Sculpt3D: Multi-View Consistent Text-to-3D Generation with Sparse 3D Prior

Cheng Chen,Xiaofeng Yang,Fan Yang,Chengzeng Feng,Zhoujie Fu,Chuan-Sheng Foo,Guosheng Lin,Fayao Liu
2024-03-14
Abstract:Recent works on text-to-3d generation show that using only 2D diffusion supervision for 3D generation tends to produce results with inconsistent appearances (e.g., faces on the back view) and inaccurate shapes (e.g., animals with extra legs). Existing methods mainly address this issue by retraining diffusion models with images rendered from 3D data to ensure multi-view consistency while struggling to balance 2D generation quality with 3D consistency. In this paper, we present a new framework Sculpt3D that equips the current pipeline with explicit injection of 3D priors from retrieved reference objects without re-training the 2D diffusion model.
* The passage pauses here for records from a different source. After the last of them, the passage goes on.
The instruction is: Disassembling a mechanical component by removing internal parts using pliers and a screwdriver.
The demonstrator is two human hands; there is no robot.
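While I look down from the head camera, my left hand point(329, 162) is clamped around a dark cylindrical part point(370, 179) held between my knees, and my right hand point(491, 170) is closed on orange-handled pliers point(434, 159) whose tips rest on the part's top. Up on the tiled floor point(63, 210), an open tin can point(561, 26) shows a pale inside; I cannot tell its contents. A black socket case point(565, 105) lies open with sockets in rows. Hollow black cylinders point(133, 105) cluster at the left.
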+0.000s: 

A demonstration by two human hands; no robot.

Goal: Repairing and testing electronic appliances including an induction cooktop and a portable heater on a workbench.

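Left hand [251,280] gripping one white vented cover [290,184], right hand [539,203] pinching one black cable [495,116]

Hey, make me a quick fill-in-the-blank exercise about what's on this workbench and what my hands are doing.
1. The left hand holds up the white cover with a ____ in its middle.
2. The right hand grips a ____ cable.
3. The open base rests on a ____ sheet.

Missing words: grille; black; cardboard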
Specifically, we demonstrate that high-quality and diverse 3D geometry can be guaranteed by keypoints supervision through a sparse ray sampling approach. Moreover, to ensure accurate appearances of different views, we further modulate the output of the 2D diffusion model to the correct patterns of the template views without altering the generated object's style. These two decoupled designs effectively harness 3D information from reference objects to generate 3D objects while preserving the generation quality of the 2D diffusion model. Extensive experiments show our method can largely improve the multi-view consistency while retaining fidelity and diversity. Our project page is available at:
Computer Vision and Pattern Recognition
What problem does this paper attempt to address?
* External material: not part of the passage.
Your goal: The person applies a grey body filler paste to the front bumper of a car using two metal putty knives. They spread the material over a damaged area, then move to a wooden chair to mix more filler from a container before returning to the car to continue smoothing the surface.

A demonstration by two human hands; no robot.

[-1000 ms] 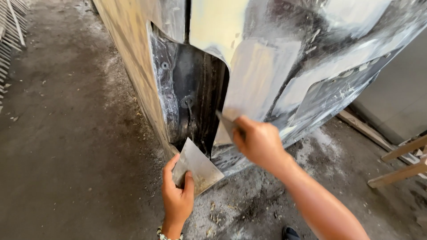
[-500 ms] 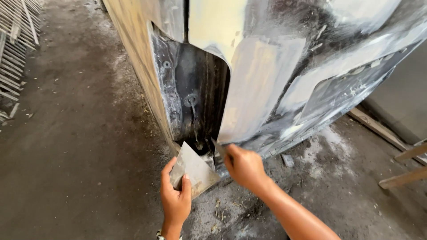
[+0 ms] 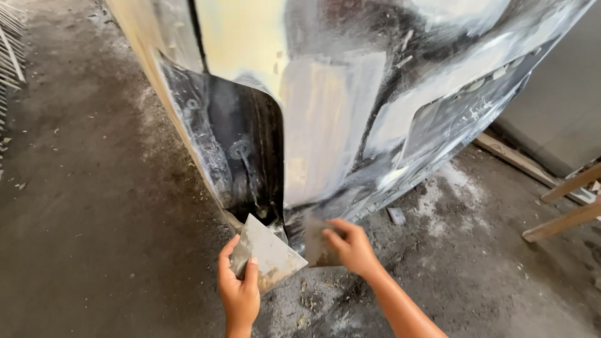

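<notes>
A large car body panel [image 3: 338,119] stands on the ground, patched with grey and cream filler, with a dark cut-out [image 3: 244,156] on its left. My left hand [image 3: 239,289] holds a flat square metal plate [image 3: 269,251] smeared with filler, just below the cut-out. My right hand [image 3: 352,245] grips a small putty scraper [image 3: 316,241] and presses its blade against the panel's bottom edge, right beside the plate.
Dusty concrete floor [image 3: 94,206] spreads to the left, with filler crumbs under the panel. Wooden slats [image 3: 563,200] lie at the right edge, near a grey wall [image 3: 563,106]. A metal rack [image 3: 11,50] shows at the far left.
My right hand has drawn the scraper down the panel from mid-height to its bottom edge. The left hand has kept the plate in about the same spot.
</notes>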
### What problems does this paper attempt to solve? This paper aims to solve the problems of **multi - view consistency and shape accuracy in text - to - 3D generation**. Specifically, existing methods often generate results with the following problems when only using 2D diffusion models to supervise 3D generation: 1. **Inconsistent appearance**: For example, a face is generated in the rear view. 2. **Inaccurate shape**: For example, an animal is generated with extra legs. To solve these problems, the authors propose a new framework, **Sculpt3D**, which explicitly injects 3D prior information obtained from retrieved reference objects without retraining the 2D diffusion model. Specific contributions include: - **Explicit integration of geometric and appearance information**: Through sparse ray sampling techniques and template appearance modulation, ensure that the generated 3D objects have consistent and accurate appearance and shape in multiple views. - **Creative point growth and pruning**: During the 2D diffusion and 3D geometry co - supervision process, allow the 2D diffusion model to generate both accurate and creative shapes. - **Improved multi - view consistency**: Experiments show that this method can significantly improve the multi - view consistency of text - to - 3D generation while maintaining the diversity and fidelity of the generated quality. ### Main challenges 1. **Balance of shape constraints**: Too strict shape constraints will make the generated results too close to the template, while too loose constraints cannot guarantee a reasonable shape. 2. **Appearance consistency**: Even if the shape is accurate, the model may still generate the wrong appearance in some difficult cases. ### Solutions 1. **Sparse ray sampling technique**: Selectively supervise a small number of key points to describe the overall structure, enabling the 2D diffusion model to freely exert its generation ability in an unconstrained space. 2. **Template appearance modulation**: Use a lightweight adapter to convert the template appearance into a form that matches the style of the generated object, in order to correct the appearance of the generated object without affecting its overall style. Through these designs, Sculpt3D can significantly improve the multi - view consistency and accuracy of generated 3D objects while maintaining the high - quality generation ability of the 2D diffusion model.